Five-year property tax phase-in still not approved

Jessica Parks
The Nassau County Executive and Legislative Building as seen in Garden City. (Photo by Noah Manskar)

State legislators approved a five-year phase-in of property tax increases and decreases for Nassau County taxpayers when passing the state budget in early April.

At the end of April, Nassau County Executive Laura Curran submitted local legislation to the County Legislature to ratify the Taxpayer Protection Plan, which is expected to ease the shock from increased property taxes as a result of the countywide reassessment.

County legislators of the Democratic Minority Caucus took to the steps of the Legislature building in Mineola last Wednesday to demand Presiding Officer Richard Nicolello (R-New Hyde Park) and the Majority Caucus take the necessary steps towards implementing and ratifying the five-year phase-in.

A statement from the Republican Majority Caucus said that while Republican legislators have every intention of passing the Taxpayer Protection Plan, they won’t until they are able to tell their constituents that their assessments are correct and came from a fair and accurate process.

“The Democrats should be doing the same to protect their constituents,” said the Majority’s deputy director of communications, Chris Boyle.

Curran holds firm that the home values calculated under the reassessment are fair and accurate. She touts an independent analysis conducted earlier in the year which concluded that the inaccurate and unfair wide disparities among home values that developed when an unqualified assessor was in office had been eliminated.

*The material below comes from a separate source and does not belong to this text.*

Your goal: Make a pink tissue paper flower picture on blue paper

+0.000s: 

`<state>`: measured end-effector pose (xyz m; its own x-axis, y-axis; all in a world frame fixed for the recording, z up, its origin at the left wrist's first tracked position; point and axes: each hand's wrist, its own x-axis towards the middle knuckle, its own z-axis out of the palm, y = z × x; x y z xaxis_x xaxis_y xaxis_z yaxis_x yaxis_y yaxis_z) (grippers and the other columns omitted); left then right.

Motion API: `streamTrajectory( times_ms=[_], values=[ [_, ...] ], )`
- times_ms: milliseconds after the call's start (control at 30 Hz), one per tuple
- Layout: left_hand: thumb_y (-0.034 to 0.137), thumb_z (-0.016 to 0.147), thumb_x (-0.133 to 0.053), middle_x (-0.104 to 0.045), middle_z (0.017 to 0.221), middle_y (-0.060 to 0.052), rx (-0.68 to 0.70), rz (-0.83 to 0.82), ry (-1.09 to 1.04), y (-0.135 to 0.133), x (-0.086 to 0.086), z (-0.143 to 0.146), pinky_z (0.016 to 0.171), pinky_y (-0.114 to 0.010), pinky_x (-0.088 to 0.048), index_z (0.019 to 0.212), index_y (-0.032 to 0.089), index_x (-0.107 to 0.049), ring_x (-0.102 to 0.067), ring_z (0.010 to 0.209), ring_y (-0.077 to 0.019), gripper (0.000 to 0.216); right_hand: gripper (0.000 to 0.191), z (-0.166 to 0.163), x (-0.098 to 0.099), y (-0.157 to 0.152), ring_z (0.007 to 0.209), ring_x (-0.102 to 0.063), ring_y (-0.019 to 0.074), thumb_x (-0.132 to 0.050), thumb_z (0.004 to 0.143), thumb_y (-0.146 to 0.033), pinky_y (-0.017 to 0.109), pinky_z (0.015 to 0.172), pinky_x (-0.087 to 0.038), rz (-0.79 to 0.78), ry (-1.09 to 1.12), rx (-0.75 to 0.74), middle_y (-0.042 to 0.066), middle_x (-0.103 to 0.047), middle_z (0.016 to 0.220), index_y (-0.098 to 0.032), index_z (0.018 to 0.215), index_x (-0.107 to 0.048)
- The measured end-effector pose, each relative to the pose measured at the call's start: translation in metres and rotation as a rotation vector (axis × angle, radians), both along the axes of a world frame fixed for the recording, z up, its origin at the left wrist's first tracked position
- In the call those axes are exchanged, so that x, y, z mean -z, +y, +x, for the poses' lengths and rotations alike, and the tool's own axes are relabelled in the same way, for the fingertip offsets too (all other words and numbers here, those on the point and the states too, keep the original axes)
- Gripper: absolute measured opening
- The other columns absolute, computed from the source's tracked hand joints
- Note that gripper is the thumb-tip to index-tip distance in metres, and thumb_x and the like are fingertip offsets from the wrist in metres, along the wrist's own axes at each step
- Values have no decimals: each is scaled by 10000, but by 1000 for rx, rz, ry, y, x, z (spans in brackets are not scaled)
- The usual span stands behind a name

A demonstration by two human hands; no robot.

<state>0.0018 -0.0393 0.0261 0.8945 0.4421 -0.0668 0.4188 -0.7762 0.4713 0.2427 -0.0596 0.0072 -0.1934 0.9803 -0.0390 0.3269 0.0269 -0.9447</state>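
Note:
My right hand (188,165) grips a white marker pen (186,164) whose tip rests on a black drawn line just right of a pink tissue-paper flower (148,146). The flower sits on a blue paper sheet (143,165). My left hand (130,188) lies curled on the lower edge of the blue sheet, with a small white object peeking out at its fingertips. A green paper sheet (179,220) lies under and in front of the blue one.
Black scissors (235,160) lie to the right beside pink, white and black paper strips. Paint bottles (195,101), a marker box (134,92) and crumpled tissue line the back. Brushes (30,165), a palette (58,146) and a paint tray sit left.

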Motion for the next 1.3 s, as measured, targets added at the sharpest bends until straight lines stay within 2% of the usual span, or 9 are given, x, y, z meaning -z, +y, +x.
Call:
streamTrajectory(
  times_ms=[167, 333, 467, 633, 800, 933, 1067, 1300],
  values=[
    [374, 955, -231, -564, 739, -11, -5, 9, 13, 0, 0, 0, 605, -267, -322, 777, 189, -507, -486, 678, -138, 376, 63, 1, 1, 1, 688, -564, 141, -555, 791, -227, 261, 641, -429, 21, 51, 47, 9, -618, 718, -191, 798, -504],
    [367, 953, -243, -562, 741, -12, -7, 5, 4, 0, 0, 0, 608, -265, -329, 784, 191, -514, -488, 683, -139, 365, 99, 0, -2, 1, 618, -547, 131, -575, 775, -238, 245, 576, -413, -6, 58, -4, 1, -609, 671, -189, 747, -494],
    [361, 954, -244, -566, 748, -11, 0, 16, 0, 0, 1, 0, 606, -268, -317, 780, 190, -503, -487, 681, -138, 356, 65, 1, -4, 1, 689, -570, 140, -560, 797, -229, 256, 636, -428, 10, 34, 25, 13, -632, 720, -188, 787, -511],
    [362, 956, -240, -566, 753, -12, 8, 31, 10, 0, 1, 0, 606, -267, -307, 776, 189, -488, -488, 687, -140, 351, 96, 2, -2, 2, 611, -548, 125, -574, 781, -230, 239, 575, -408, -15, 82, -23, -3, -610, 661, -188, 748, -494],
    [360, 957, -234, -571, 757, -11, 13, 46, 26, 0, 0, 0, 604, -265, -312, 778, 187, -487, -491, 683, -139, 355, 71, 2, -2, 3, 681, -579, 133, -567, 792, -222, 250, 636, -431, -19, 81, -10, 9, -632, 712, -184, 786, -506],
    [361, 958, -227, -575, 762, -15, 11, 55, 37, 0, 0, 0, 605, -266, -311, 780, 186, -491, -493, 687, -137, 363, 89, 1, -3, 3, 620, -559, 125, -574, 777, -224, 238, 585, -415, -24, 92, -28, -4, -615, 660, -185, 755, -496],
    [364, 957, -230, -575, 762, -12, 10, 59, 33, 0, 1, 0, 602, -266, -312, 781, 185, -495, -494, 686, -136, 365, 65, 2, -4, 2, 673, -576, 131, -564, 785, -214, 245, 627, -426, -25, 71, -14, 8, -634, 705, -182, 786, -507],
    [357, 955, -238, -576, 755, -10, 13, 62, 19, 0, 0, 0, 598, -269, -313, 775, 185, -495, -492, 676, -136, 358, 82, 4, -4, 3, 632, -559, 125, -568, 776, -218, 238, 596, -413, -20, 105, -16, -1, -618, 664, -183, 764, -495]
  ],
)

To further illustrate the Majority’s concerns, the statement also said that the 2020-21 tax notices that Curran and county Democrats said would be posted online have yet to appear. 

Under the five-year phase-in, taxpayers would see an additional 20 percent of their total expected tax increase or decrease each year for five years.

The county Legislature has until November 2020 to vote to implement the phase-in for it to go into effect for the 2020-21 tax season.